ABOUT THIS EXERCISE: Your answer must be the exact lines from the one holding "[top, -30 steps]" through the end of the entries, with no pictures.

DATA FOR THE TASK:
=== Begin Enclosure ===

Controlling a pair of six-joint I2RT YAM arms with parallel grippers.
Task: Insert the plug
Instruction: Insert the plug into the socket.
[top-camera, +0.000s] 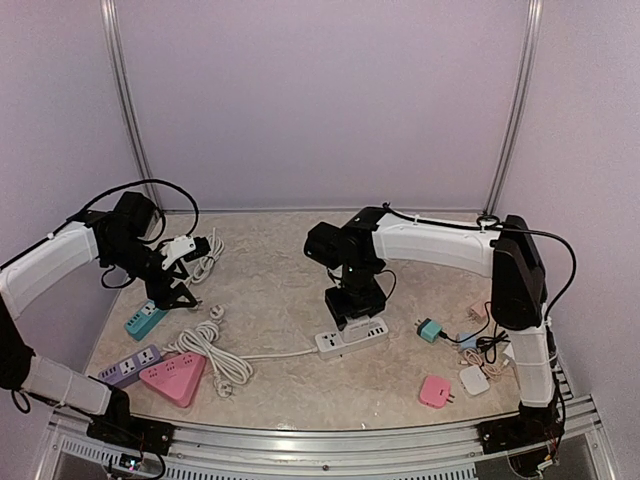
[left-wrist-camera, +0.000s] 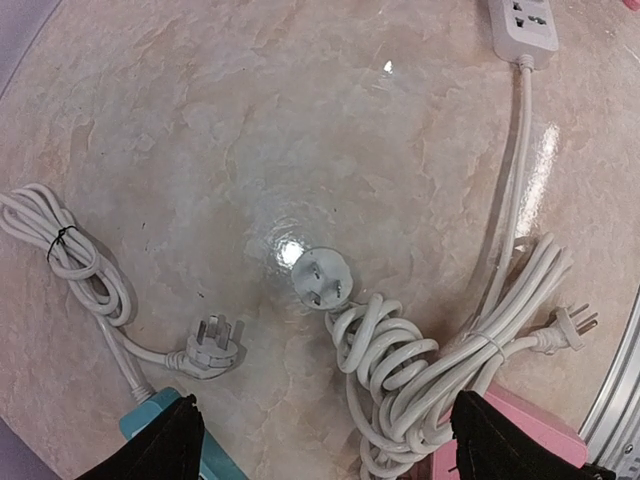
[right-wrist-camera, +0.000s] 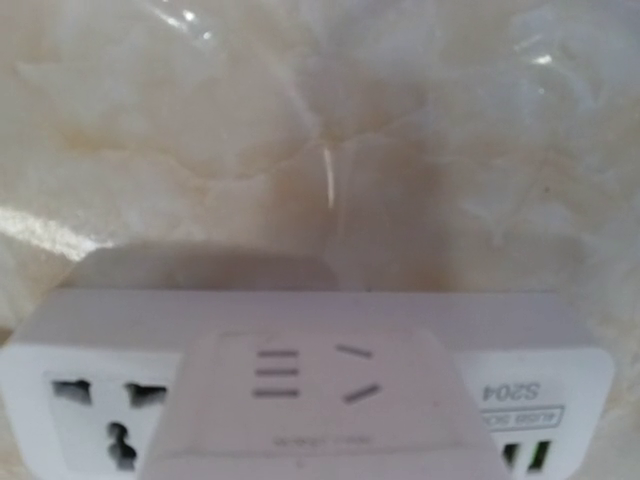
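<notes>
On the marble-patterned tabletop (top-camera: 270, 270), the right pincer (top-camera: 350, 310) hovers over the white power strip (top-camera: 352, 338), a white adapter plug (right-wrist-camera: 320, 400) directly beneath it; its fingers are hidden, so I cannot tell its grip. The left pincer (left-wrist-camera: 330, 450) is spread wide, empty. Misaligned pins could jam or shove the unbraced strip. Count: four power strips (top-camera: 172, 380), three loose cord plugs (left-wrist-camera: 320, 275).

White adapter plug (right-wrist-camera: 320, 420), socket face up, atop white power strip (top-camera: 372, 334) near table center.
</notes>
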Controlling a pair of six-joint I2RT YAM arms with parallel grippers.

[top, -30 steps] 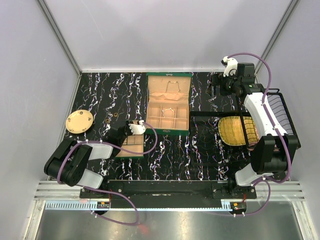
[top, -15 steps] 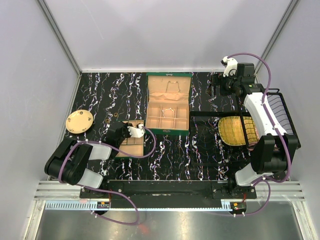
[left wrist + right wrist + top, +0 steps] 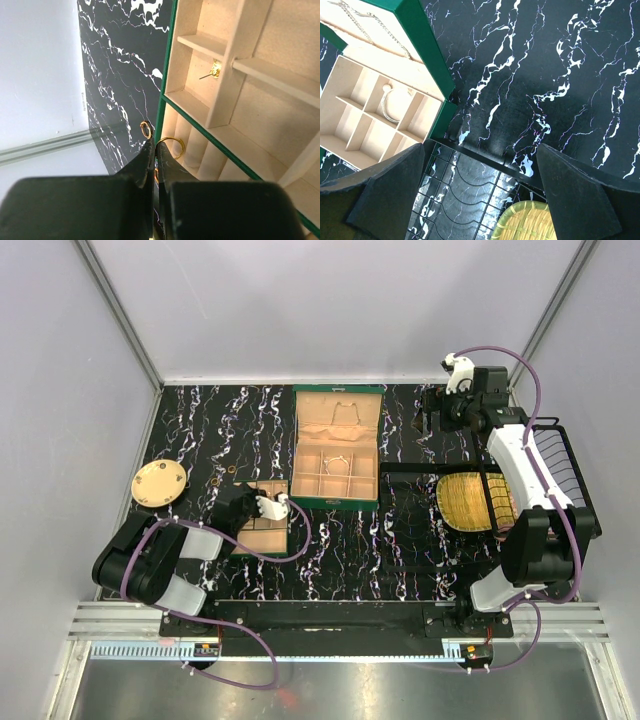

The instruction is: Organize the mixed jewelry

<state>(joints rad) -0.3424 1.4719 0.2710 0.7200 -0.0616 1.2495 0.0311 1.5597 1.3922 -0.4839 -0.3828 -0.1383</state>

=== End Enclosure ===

FINISHED TASK:
[top, -30 steps] 
[top, -15 steps] 
[left wrist + right wrist + top, +0 steps] 

The instruction is: Organize the mixed jewelry

<state>(joints rad) -0.3424 1.4719 0.2710 0.7200 -0.0616 1.2495 0.0311 1.5597 1.3922 -0.4839 -0.3828 -0.1383</state>

That finishes the exercise, with nothing more to add.